First, the corruption of the Panama Defense Forces under Noriega, who was indicted in Florida on drug trafficking charges in 1988, taught U.S. policy-makers that client armies unchecked by civilian authority could turn against American interests. Then the murder of six Jesuit priests by a Salvadoran army death squad last November put the Bush Administration under congressional pressure to cut military aid to El Salvador. Finally, Chamorro’s election in Nicaragua removed a revolutionary government that Washington called a threat to its neighbors, and made regional disarmament a cause that could help the new pro-American president tame an army still commanded by Sandinistas.

Secretary of State James A. Baker III articulated the new U.S. policy at a Central American summit in Antigua, Guatemala, in June. “This region,” he said, “has a historic opportunity to realize three goals: democracy, disarmament and development.”

After the presidents of El Salvador, Guatemala, Honduras and Nicaragua agreed then to start negotiating limits on their armed forces, the State Department sent a memo to each government prescribing decisive action.

“The proliferation of weapons and the size of national (military) forces has contributed significantly over the decade to regional insecurity,” the memo said. “Development of smaller, apolitical and professional forces can meet the threat posed by insurgent forces better than large, offensive forces.”
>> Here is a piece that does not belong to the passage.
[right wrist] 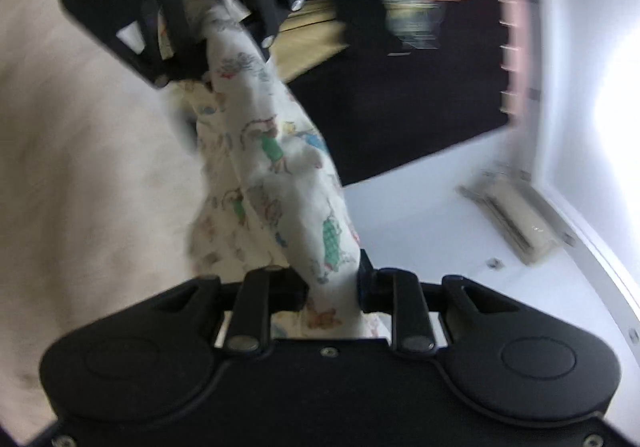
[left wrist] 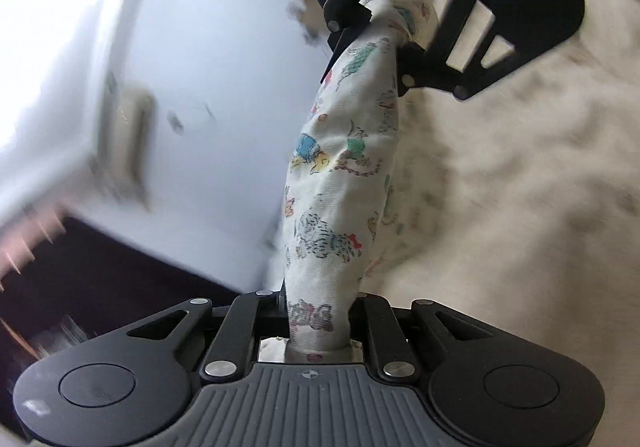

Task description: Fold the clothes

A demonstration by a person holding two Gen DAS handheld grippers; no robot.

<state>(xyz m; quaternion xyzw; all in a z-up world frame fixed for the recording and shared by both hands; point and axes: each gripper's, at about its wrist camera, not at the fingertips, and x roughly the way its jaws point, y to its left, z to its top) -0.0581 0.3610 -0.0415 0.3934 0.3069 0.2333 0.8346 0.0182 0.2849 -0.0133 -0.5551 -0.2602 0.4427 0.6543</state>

That position is likely to be forced on some countries by congressional cuts in U.S. military assistance. Aid to the Honduran armed forces has already dropped from a peak of $81 million in 1986 to $21 million this year. And in 1991 budget negotiations, more aid may be directed toward Turkey and other U.S. allies in the Mideast who have demonstrated their value in the current showdown with Iraq, at the cost of deeper cuts to Central America.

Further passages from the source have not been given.